Everything complicates itself when Neel discovers Caroline’s family will never accept him – this kind of propels Neel to piece together another romantic story but with Leila instead. In the course of this, Leila becomes pregnant but Caroline is still waiting for Neel to divorce his wife so that the two can be together, which judging by what Caroline had in mind, is way past due already since this was supposed to happen after Neel’s grandfather had died.
Anne Cherian (the author of the novel) seems to write from her own Indian experiences – she’s originally from Jamshedpur (India), was also brought up there but resides in San Francisco now. The story brilliantly etches out both the Indian-American identity and the kind of experiences an Indian woman can have whilst living in the United States. It’s a superlative and traditional experience of two incompatible young people drowning their incompatibilities, and a good insight into Indian cultures (in the United States).
A witch hunt is happening in the 1600s in an otherwise sleepy English town and the culprit is called Matthew Hopkins. Based on the actual real life story of the witch-hunter, is a sensational novel, The Witchfinder’s Sister, attempting to piece together missing clues in Hopkins’ terrifying acts. To that end, Hopkins is made to have a fictional sister in the book, the widowed Alice who returns to Manningtree from London, following the death of her husband. Through Alice’s experiences of her brother’s misdeeds, the reader is able to gather a coherent idea of what drove Matthew to become a witch-hunter. At the height of religious fanaticism, there is a special book in the talks by Matthew, which lists names of many women. It is unclear if these names are suspected to be witches but Matthew and his comrades have already hanged somewhere around three hundred women, as part of the witch hunt. It was the biggest number of deaths since the last 160 years, and the scene of this event is set amidst a civil war and plenty of battlefield-related deaths.
Matthew, shockingly, is no longer the same person he was to his sister – he now has a fortune and it is suggestive that the Hopkins were born into an impoverished state. Matthew is also a grain merchant, with an enterprising nature and he has managed to turn his whole life around – previously, whilst growing up, he was the subject of other children’s ridicule because he was perceived to be odd. Alice, who has come to depend on her brother after her husband’s death in an accident, spends half of her time trying to be as less of a burden as possible to her brother, and the other half trying to figure out Matthew’s plans as a witch-hunter, and maybe even save herself and a loud and artless friend of their mother’s, Bridget, who is also her mother-in-law.

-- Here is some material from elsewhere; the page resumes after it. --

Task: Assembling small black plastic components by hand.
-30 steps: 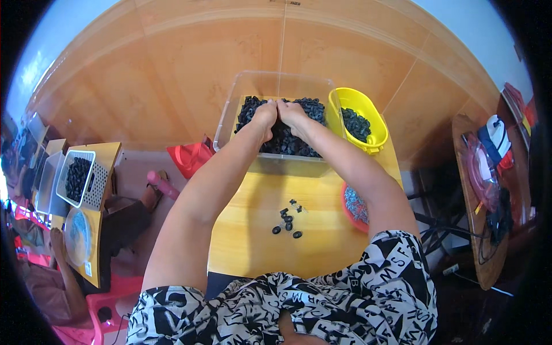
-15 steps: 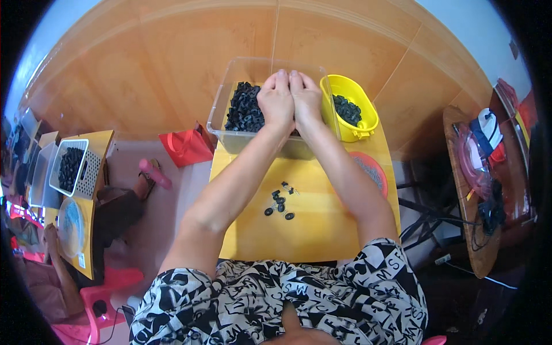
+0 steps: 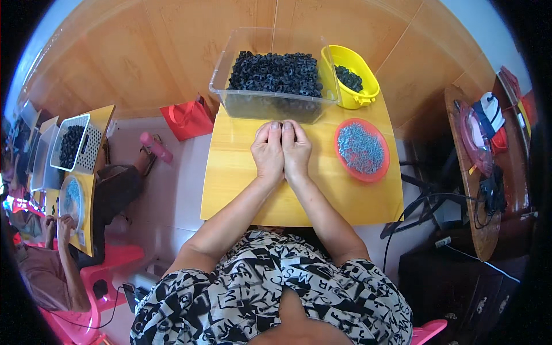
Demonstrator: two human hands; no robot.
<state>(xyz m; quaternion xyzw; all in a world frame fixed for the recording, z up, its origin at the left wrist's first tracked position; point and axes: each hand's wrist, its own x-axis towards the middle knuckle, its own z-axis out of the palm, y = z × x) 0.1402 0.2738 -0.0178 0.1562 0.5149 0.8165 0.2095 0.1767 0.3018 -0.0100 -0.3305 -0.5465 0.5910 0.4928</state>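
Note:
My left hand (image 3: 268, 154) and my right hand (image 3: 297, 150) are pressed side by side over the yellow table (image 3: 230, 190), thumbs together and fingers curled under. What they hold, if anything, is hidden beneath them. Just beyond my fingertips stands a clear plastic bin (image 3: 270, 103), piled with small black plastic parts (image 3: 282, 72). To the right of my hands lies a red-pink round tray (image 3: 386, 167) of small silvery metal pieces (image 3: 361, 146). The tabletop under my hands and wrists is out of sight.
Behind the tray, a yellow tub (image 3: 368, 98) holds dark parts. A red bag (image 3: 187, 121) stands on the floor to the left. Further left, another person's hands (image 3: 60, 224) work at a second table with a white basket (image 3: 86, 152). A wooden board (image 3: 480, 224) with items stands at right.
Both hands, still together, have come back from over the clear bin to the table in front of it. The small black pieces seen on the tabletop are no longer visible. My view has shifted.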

Matthew, who seemingly defying convention has managed to make himself a member of the upper class, with the accruing of wealth, is an emblem of how because of some people in it, the class can inextricably be associated with witch-hunters and witch-hunting. It’s not difficult to underline the reasons behind it because difference of behaviour in society might not always be looked at pleasantly but I suspect it’s more of the town’s circumstances than anything, which collides with the witch-hunter’s life and influences Matthew to change and keep the darkness alive. The book is at times mysterious, and at other times very raw in caricaturing disturbing elements of a famous witch-hunter. The tapestry of history associated with Matthew Hopkins, the witch-hunter, unravels beautifully and it is a thrilling story.